Backward Compatibility
Keep existing database analyzer entrypoint unchanged:
.venv/bin/python scripts/source_system_analyzer.py <database_url> <output_json_path> [schema] [--dialect postgresql|mssql|oracle]
The merged API and tabular flows are now available directly inside this skill:
- API script:
scripts/apis/api_reader.py
- Test API wrapper:
scripts/apis/test_api/test_api_reader.py
- API analyzer:
scripts/apis/api_analyzer.py
- Tabular schema script:
scripts/flat/tabular_schema_json.py
- Volume projection collector:
scripts/volume_projection/collector.py
- Volume projection predictor:
scripts/volume_projection/predictor.py
Common Mistakes
- Re-asking preflight questions on rerun: Always check for
db-analysis-config.json first. If it exists, reuse it silently — do not ask the user about exclusions again.
- Leaving blank descriptions in schema.json: The analysis is not complete until all
table_description and column_description fields are filled. Always run the description enrichment continuation after the analyzer.

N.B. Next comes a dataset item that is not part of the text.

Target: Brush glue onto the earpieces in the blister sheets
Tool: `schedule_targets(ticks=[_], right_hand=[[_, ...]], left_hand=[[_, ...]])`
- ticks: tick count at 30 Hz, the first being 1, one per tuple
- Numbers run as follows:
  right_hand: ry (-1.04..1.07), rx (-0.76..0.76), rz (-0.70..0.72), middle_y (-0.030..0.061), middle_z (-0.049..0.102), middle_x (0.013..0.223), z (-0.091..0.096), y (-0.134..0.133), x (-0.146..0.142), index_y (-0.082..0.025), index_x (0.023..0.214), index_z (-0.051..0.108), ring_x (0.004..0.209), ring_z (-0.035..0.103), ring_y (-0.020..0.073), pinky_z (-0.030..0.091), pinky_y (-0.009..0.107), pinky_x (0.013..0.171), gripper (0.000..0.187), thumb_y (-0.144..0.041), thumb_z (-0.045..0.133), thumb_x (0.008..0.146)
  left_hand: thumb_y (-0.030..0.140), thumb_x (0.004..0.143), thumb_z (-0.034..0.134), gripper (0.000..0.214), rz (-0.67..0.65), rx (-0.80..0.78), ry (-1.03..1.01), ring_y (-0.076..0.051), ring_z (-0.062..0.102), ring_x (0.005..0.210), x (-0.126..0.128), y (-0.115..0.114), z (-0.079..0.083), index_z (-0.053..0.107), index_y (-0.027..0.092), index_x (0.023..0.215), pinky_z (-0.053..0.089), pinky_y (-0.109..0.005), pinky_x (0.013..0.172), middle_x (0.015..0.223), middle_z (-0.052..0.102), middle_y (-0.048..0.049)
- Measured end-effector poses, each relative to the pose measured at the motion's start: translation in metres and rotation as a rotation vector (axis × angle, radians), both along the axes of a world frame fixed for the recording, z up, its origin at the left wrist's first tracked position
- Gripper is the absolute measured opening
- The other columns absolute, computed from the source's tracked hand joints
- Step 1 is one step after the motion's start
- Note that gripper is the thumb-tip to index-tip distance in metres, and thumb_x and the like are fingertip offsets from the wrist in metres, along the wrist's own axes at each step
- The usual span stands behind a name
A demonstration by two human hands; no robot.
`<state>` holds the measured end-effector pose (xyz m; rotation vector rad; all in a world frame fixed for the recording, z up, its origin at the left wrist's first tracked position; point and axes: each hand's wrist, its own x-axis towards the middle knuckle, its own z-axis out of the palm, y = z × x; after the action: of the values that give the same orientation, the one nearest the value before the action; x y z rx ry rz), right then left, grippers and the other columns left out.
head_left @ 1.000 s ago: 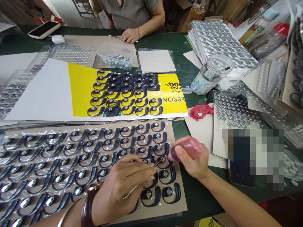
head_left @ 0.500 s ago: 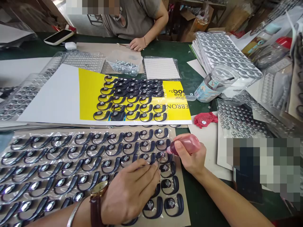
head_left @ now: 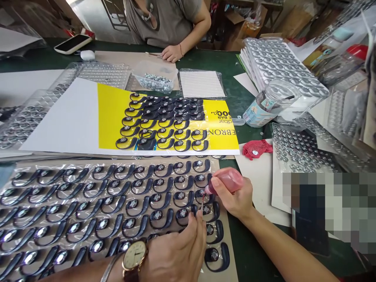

- Passing database URL with credentials as a CLI argument:
<database_url> embeds passwords visible in ps aux and shell history. Prefer --database-url-secret (reads from Azure Key Vault) in shared or production environments.
- Running the full analyzer to fix null classifications: Use the classification review workflow (one family at a time) — not a full rerun — when improving concept assignments.
- Using source_system_analyzer.py for flat files: CSV/Excel inputs use
tabular_schema_json.py, not the database analyzer.
Fallback Rules
- If source type is unclear, classify in this order: URL scheme, protocol (
http/https), file extension, then available metadata.
- If still ambiguous, ask the user for source type before running scripts.
- If a provider-specific parser is missing, use the generic workflow and map output to the shared schema contract.
- Do not hardcode credentials; use environment variables or user-provided secure values.